I wanted to enjoy this book. I really did. I like John Mathew from the previous books, and though Xhex isn't my favorite of the females, I did find her intriguing enough to want to learn her story.
Lover Mine isn't a novel as much as it is an exercise in connecting slang, meandering subplots, and preludes to forthcoming volumes in the series into something semi-cogent. It felt disjointed, unevenly paced, and contrived. Why?
-Xhex appears to have undergone a personality transplant; abduction or not, she's re-imagined in a way that doesn't seem credible to her previous appearances.
-The Mhurder (sp?) subplot fell flat in its attempt to create compelling reasons for wanting to learn more about him. Silly, uninteresting, and bizarre (A compassionate, abolitionist "ghost" who has sex with his B&B guests to actually bring couples closer together, and skulks around his mansion a la Boo Radley? Okeydokey...)
-John Matthew goes through some of the worst turmoil anyone can probably experience regarding a lover...and his sister doesn't once reach out to him that we can see. Where was Beth?
-Tohr's parents arranged his marriage to Wellsie, with whom he fell instantly in love, but now we learn his dad was a jackhole. Hmm. Guess it's possible but, again, feels like Ward conveniently, and clumsily, disrupts a plot point to triage the story. Didn't feel natural.
-Now, I may need another reader to chime in here and correct/confirm this for me. When John tells Xhex about his rape and she asks who else knows, I don't believe he mentions Wrath in the list he recites. This could be forgiven except that John's telling Wrath about it is the whole reason Qhuinn got off for slicing Slash's throat. That's kind of a big part of the story, isn't it? The detail itself doesn't bother me as much as what it likely (if I'm right) indicates does: Ward's attention to detail is getting sloppy, and has been for a few books now.
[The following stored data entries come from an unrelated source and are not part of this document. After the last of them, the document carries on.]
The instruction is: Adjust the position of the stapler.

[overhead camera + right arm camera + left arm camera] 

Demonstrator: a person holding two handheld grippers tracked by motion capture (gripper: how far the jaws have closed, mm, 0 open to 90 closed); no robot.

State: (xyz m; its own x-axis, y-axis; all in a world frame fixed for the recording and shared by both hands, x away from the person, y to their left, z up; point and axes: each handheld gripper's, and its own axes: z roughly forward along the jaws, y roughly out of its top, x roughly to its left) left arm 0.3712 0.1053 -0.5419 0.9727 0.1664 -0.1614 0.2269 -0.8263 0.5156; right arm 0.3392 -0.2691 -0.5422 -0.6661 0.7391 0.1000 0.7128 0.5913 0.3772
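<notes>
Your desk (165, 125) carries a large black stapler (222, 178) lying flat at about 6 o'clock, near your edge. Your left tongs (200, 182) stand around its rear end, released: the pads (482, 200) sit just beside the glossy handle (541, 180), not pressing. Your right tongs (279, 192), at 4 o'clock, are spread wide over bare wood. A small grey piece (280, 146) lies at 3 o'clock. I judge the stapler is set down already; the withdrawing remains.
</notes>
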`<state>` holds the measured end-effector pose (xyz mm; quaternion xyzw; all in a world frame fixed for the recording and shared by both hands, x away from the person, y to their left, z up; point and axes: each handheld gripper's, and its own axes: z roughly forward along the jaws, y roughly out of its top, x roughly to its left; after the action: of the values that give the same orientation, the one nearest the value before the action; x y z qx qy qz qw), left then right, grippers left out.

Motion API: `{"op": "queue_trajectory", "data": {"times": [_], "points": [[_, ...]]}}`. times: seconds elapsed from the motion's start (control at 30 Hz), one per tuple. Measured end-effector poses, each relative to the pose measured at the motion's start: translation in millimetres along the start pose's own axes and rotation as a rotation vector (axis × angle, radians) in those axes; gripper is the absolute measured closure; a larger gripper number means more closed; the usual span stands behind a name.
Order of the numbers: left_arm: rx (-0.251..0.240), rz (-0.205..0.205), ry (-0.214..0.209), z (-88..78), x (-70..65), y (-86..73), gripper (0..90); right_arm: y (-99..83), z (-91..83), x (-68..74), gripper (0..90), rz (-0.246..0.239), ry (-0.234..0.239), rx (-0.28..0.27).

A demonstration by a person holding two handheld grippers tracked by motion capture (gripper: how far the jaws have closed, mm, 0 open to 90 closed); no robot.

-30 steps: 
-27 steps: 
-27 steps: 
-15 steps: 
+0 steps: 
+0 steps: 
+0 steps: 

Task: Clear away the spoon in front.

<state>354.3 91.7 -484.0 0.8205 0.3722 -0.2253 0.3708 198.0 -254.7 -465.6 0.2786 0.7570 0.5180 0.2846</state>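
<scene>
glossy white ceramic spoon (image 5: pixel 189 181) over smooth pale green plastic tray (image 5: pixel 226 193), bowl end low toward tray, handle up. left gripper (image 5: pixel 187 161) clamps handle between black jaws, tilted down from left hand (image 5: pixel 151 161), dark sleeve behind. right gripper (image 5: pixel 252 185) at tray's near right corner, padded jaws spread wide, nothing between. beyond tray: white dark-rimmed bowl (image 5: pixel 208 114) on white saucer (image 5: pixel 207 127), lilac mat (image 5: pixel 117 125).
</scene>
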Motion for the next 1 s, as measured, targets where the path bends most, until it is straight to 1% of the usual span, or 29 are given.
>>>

-Every other word doesn't automatically become slang because you cut off or diminuitize the last two syllables ("sitch?" "stillies?"). I know she has a personal love of rap and slang that I can certainly appreciate, but loving hip-hop and being just straight-up inarticulate don't need to go hand-in-hand (especially not when I'm paying nearly $30 for your book).
That leads to my other problem with LM and, in general this series.
Ward cribs heavily from hip-hop and, to some extent, African-American culture, yet does a pitiable job of including *any* people of color prominently in her books (And no, the Shadows don't count as they have only been portrayed only on the fringes of the BDB world. They've been around much longer than Saxton and hell, even Saxton got his own plot before they have). This really bothers me. The slang, music, and mannerisms are so borrowed from rap culture that I'm surprised Ward doesn't include Jay-Z, 50 Cent, T.I., et al, in her acknowledgments. It's one thing to be inspired by a culture and weave elements of it into your work, and another thing to blatantly mimic its mores and not have some representation of the people it comes from, or of any other kinds of people for that matter. In the beginning it enhanced the story but now I feel like it's become Ward's way to announce how down she's with it, yo, and implement a ready-made, street cred-worthy version of masculinity that, frankly, cuts down on her work of having to make you believe how "hard" the Brothers are (Because every guy who likes rap is automatically tough, isn't he?).
According to Ward (and I'm paraphrasing here--read her message boards for the exact quote), the Brothers don't view race or sexual preference in the same way as humans, meaning that they don't possess the same prejudices or predispositions to hateful behavior re: those two categories. It seems incongruous, then, that there are no people of different ethnic backgrounds that feature heavily in these stories. Ward has said she "downloads" the stories mentally as they come to her from the Brothers themselves, and is only reporting what she's told. Riiight. That's not at all a convenient way to avoid having to answer (and possibly face) some serious issues at the heart of your characterizations and fictional world structure/view.
I don't know if I'll return to the BDB after this. I like Tohr a lot, and would very much like to read his story. But it feels like the bigger the author gets, the lower in quality the books become. It's inevitable, I guess. The Stephanie Plum series has taken a similar turn for the worse, and so have a few others in that vein (I'm hanging onto Diana Gabaldon by a thread).
My gripes aside, I think that Ward is generally a talented writer, and incredibly imaginative to have come up with a world that, even if I have problems with it, makes me write a diatribe about it on Amazon. Maybe after reading some of the feedback, she'll take it into consideration. I wouldn't mind seeing her get back into finer form and expand the purview of her world to more aptly reflect the tenets she says it exists by.